━━━━━ DATA SHOWN
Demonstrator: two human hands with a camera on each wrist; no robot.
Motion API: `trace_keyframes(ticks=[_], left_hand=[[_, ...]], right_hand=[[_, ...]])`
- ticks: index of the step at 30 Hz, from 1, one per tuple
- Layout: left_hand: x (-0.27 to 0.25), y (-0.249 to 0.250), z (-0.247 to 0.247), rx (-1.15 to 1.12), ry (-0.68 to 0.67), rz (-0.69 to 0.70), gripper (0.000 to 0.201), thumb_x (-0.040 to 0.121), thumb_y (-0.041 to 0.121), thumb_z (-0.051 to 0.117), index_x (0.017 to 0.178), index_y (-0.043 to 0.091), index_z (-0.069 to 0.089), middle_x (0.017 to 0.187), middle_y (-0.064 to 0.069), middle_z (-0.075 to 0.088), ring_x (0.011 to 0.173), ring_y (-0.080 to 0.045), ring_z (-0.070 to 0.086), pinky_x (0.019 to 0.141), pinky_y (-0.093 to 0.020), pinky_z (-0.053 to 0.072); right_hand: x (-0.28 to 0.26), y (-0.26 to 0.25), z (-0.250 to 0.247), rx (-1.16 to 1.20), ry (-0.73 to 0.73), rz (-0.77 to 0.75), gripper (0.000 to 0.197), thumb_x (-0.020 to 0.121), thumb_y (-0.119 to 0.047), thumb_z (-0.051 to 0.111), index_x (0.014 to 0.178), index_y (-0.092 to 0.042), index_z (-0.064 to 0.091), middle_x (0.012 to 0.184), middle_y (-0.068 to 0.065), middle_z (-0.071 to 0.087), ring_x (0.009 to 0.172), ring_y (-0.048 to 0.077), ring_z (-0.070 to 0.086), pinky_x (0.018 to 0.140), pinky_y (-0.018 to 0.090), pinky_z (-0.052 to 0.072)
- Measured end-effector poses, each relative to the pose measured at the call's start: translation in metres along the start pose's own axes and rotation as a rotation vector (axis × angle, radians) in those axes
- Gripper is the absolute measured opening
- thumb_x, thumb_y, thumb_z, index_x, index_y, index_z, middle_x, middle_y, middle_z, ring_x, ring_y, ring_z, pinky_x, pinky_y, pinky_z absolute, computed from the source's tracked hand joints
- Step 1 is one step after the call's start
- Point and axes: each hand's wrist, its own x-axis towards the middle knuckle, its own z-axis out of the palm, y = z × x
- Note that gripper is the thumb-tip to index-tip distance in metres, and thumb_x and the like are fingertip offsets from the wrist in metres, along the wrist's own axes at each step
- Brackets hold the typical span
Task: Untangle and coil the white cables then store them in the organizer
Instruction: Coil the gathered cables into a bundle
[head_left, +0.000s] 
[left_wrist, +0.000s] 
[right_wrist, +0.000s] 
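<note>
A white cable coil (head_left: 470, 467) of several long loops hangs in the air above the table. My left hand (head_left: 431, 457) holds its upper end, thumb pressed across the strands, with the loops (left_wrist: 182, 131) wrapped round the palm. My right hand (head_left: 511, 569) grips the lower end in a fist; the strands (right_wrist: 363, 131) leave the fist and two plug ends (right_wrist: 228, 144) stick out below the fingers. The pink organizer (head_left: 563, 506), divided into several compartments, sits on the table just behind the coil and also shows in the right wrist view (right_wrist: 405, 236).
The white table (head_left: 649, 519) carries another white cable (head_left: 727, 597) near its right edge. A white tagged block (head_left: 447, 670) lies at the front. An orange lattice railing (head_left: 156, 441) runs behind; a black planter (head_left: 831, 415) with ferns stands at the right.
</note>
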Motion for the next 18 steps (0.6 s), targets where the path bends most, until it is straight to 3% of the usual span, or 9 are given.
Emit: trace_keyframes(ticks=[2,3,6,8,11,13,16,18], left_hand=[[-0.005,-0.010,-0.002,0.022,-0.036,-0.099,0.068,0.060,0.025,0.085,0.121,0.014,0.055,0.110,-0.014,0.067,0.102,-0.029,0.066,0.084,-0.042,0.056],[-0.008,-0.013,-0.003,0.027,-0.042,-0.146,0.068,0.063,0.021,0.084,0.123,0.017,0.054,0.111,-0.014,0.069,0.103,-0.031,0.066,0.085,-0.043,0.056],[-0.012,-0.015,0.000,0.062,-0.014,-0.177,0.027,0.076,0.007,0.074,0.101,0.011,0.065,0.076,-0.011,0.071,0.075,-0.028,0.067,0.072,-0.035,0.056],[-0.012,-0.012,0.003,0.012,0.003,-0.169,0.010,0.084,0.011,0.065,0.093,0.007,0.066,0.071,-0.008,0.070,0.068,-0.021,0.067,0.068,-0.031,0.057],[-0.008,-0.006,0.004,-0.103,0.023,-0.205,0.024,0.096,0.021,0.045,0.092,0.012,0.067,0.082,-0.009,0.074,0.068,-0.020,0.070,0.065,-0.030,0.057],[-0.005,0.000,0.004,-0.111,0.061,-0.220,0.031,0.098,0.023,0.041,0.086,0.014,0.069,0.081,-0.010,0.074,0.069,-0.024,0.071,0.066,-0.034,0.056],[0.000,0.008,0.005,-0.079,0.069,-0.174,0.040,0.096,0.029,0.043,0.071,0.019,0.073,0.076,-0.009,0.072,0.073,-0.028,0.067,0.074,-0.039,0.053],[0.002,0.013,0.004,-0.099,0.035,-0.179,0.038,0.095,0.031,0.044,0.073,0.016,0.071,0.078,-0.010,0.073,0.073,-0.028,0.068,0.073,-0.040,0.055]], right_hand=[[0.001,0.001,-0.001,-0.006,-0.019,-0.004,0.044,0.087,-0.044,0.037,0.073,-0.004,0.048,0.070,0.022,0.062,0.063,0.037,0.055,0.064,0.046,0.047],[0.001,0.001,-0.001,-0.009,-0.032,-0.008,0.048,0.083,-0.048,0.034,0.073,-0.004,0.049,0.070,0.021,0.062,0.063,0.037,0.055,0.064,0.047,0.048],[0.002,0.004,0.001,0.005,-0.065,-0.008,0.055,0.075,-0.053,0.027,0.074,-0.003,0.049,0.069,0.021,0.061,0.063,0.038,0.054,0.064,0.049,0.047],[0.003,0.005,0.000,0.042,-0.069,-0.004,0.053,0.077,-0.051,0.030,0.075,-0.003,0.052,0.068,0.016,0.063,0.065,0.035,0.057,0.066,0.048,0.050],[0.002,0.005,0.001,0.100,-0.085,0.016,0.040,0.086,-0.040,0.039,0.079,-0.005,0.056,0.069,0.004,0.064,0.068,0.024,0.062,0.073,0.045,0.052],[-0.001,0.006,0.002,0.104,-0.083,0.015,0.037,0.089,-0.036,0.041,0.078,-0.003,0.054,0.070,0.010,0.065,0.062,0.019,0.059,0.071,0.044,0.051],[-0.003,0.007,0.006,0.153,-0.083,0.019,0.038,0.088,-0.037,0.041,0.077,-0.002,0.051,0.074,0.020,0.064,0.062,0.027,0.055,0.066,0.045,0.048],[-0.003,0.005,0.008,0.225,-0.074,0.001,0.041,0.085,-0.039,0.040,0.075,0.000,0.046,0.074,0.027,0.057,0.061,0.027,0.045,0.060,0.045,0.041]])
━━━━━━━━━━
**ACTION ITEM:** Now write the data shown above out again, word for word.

**WRITTEN SOLUTION:**
Demonstrator: two human hands with a camera on each wrist; no robot.
Motion API: `trace_keyframes(ticks=[_], left_hand=[[_, ...]], right_hand=[[_, ...]])`
- ticks: index of the step at 30 Hz, from 1, one per tuple
- Layout: left_hand: x (-0.27 to 0.25), y (-0.249 to 0.250), z (-0.247 to 0.247), rx (-1.15 to 1.12), ry (-0.68 to 0.67), rz (-0.69 to 0.70), gripper (0.000 to 0.201), thumb_x (-0.040 to 0.121), thumb_y (-0.041 to 0.121), thumb_z (-0.051 to 0.117), index_x (0.017 to 0.178), index_y (-0.043 to 0.091), index_z (-0.069 to 0.089), middle_x (0.017 to 0.187), middle_y (-0.064 to 0.069), middle_z (-0.075 to 0.088), ring_x (0.011 to 0.173), ring_y (-0.080 to 0.045), ring_z (-0.070 to 0.086), pinky_x (0.019 to 0.141), pinky_y (-0.093 to 0.020), pinky_z (-0.053 to 0.072); right_hand: x (-0.28 to 0.26), y (-0.26 to 0.25), z (-0.250 to 0.247), rx (-1.16 to 1.20), ry (-0.73 to 0.73), rz (-0.77 to 0.75), gripper (0.000 to 0.197), thumb_x (-0.020 to 0.121), thumb_y (-0.119 to 0.047), thumb_z (-0.051 to 0.111), index_x (0.014 to 0.178), index_y (-0.092 to 0.042), index_z (-0.064 to 0.091), middle_x (0.012 to 0.184), middle_y (-0.068 to 0.065), middle_z (-0.071 to 0.087), ring_x (0.009 to 0.172), ring_y (-0.048 to 0.077), ring_z (-0.070 to 0.086), pinky_x (0.018 to 0.140), pinky_y (-0.018 to 0.090), pinky_z (-0.052 to 0.072)
- Measured end-effector poses, each relative to the pose measured at the call's start: translation in metres along the start pose's own axes and rotation as a rotation vector (axis × angle, radians) in those axes
- Gripper is the absolute measured opening
- thumb_x, thumb_y, thumb_z, index_x, index_y, index_z, middle_x, middle_y, middle_z, ring_x, ring_y, ring_z, pinky_x, pinky_y, pinky_z absolute, computed from the source's tracked hand joints
- Step 1 is one step after the call's start
- Point and axes: each hand's wrist, its own x-axis towards the middle knuckle, its own z-axis out of the palm, y = z × x
- Note that gripper is the thumb-tip to index-tip distance in metres, and thumb_x and the like are fingertip offsets from the wrist in metres, along the wrist's own axes at each step
- Brackets hold the typical span
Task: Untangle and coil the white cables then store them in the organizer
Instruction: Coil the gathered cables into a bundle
[head_left, +0.000s] 
[left_wrist, +0.000s] 
[right_wrist, +0.000s] 
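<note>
A white cable coil (head_left: 470, 467) of several long loops hangs in the air above the table. My left hand (head_left: 431, 457) holds its upper end, thumb pressed across the strands, with the loops (left_wrist: 182, 131) wrapped round the palm. My right hand (head_left: 511, 569) grips the lower end in a fist; the strands (right_wrist: 363, 131) leave the fist and two plug ends (right_wrist: 228, 144) stick out below the fingers. The pink organizer (head_left: 563, 506), divided into several compartments, sits on the table just behind the coil and also shows in the right wrist view (right_wrist: 405, 236).
The white table (head_left: 649, 519) carries another white cable (head_left: 727, 597) near its right edge. A white tagged block (head_left: 447, 670) lies at the front. An orange lattice railing (head_left: 156, 441) runs behind; a black planter (head_left: 831, 415) with ferns stands at the right.
</note>
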Motion for the next 18 steps (0.6 s), targets where the path bends most, until it is straight to 3% of the usual span, or 9 are given.
Emit: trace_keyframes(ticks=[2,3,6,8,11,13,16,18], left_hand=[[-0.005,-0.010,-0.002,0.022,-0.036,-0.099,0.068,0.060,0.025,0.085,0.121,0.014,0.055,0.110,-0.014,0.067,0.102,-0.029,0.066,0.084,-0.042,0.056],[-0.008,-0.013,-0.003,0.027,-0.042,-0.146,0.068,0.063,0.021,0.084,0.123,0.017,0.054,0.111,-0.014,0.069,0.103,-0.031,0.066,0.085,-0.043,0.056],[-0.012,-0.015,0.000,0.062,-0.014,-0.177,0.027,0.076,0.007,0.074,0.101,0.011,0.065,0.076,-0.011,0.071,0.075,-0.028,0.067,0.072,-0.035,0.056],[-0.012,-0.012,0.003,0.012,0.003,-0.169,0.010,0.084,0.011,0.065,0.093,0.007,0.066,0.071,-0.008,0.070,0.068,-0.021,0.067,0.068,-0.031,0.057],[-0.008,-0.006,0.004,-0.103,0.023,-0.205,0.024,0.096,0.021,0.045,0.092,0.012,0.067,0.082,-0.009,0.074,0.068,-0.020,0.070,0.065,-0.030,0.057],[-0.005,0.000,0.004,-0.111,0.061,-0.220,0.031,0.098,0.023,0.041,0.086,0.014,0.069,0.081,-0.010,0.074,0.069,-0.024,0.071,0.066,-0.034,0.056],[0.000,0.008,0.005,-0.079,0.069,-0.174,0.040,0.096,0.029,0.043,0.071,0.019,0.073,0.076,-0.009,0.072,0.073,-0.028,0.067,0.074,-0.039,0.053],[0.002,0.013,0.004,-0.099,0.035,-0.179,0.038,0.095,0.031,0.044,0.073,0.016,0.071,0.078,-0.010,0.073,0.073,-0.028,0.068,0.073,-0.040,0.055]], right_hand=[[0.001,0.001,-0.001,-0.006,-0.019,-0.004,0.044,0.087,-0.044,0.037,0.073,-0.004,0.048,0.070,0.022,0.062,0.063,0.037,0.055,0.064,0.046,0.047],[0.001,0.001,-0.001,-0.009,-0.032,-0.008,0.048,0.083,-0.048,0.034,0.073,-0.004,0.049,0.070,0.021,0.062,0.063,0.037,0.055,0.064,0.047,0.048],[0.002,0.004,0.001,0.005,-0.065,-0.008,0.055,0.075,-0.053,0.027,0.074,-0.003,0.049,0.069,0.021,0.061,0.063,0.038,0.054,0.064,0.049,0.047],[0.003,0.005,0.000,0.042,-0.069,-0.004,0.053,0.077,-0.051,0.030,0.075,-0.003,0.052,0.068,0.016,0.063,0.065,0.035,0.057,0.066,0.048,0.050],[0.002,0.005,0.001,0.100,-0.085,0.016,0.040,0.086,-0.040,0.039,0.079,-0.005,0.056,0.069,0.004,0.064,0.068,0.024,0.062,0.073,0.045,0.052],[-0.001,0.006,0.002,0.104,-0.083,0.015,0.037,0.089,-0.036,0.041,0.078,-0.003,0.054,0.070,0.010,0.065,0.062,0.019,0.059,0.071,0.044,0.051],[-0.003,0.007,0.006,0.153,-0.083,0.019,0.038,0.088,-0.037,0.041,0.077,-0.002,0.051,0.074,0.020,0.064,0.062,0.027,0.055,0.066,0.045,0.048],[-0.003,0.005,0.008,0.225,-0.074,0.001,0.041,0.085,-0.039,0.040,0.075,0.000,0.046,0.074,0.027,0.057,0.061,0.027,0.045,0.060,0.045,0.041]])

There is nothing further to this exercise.